Concerning Jane Austen, for some reasons many people don't consider her a feminist and it continues to be debatable. In 1 sense it should not matter- it doesn't does a bit harm to her reputation as a great writer nor her place on the UK banknote. On the other hand, even when it's not particularly important, I find it rather naive, rather black-and-white when some people dismiss her feminism altogether or even see her as anti-feminist only because all of heroines get married at the end of her 6 novels and she does not explicitly, like Charlotte Bronte or Mary Wollstonecraft, say that women are to be equal to men.
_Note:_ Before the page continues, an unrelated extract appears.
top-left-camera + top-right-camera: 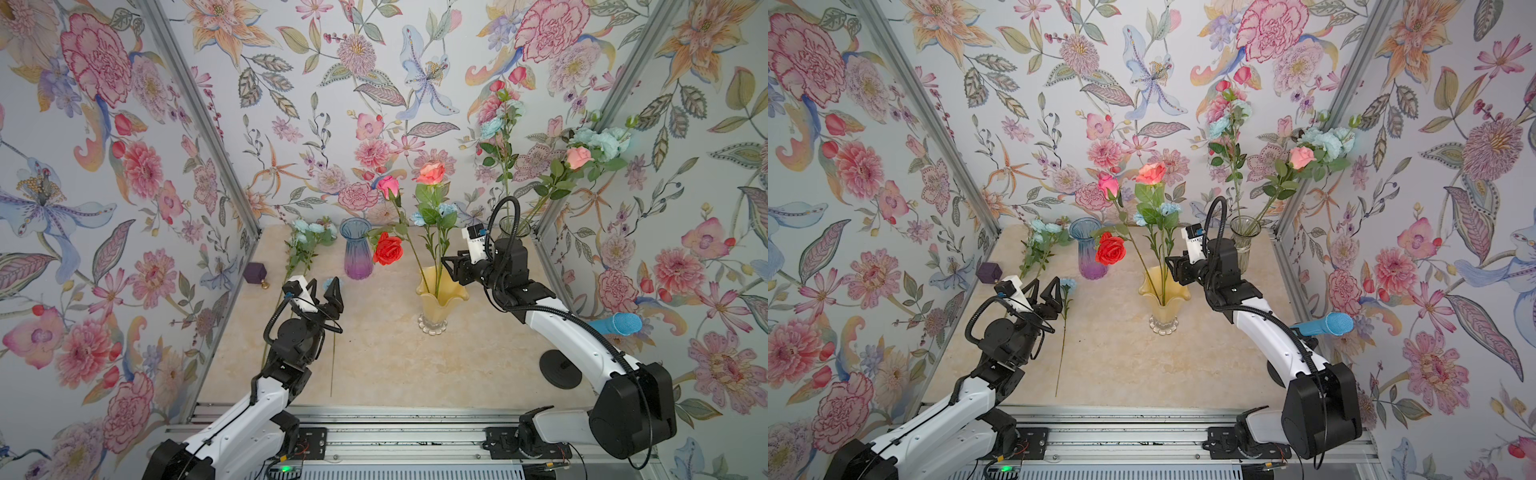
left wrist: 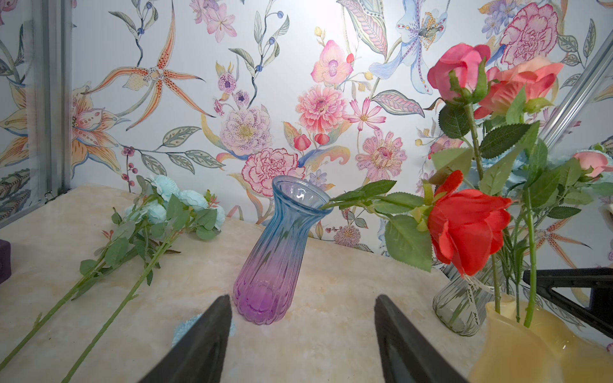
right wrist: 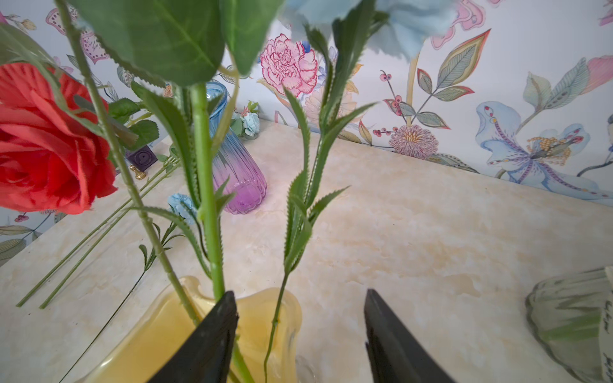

To me, feminism means different things and has lots of different shades and aspects, and in my opinion, Jane Austen's a feminist in many ways: 

- dealing with, and criticising, the injustice of primogeniture and the entail 
- depicting the hard circumstances of poor women and their immobility as they have no transport 
- examining women's powerlessness in her time
- seeing women as rational creatures 
-  favouring sense over sensibility and attacking the idea of women as emotional, delicate creatures, especially in "Sense and sensibility" 
- creating strong-minded, independent heroines such as Elinor Dashwood, Elizabeth Bennet, Fanny Price, Emma Woodhouse, Anne Elliot... 
- comparing the governess trade to the slave trade, as in "Emma" 
- through Jane Fairfax, showing the 2 options of a distinguished, beautiful but poor woman (to get married or to become a governess) and marking the contrast between Jane Fairfax and Emma Woodhouse
- letting Charlotte Lucas marry the horrendous Mr Collins as a way of rescuing herself 
- shattering the bad boy ideal through the depiction of Henry Crawford and the decision of Fanny in "Mansfield park" 
- creating some female characters who have to be mercenary or even scheming because of their circumstances such as Lucy Steele, Isabella Thorpe...
- ridiculing the men who don't expect a no, as in "Pride and prejudice", "Mansfield park" and "Emma" 
- having the readers understand that without Captain Wentworth, Anne Elliot could still live well
- advocating marriage for love instead of money but at the same time, not without stressing duty, prudence, understanding... 
- critiquing the way the literary world is dominated by men and their stories and their perspectives, as expressed in "Northanger abbey" and "Persuasion" 
etc. 
- above all, turning down an offer of marriage, choosing to be an author, and calling her works children; and as an author, staying true to herself, rejecting the themes and topics regarded by men as important 

I would even go as far as saying that Jane Austen's more like a feminist than Charlotte Bronte. I value her works, as a reader, as a human being, and as a woman.
But who knows? Many people would not even consider me a feminist.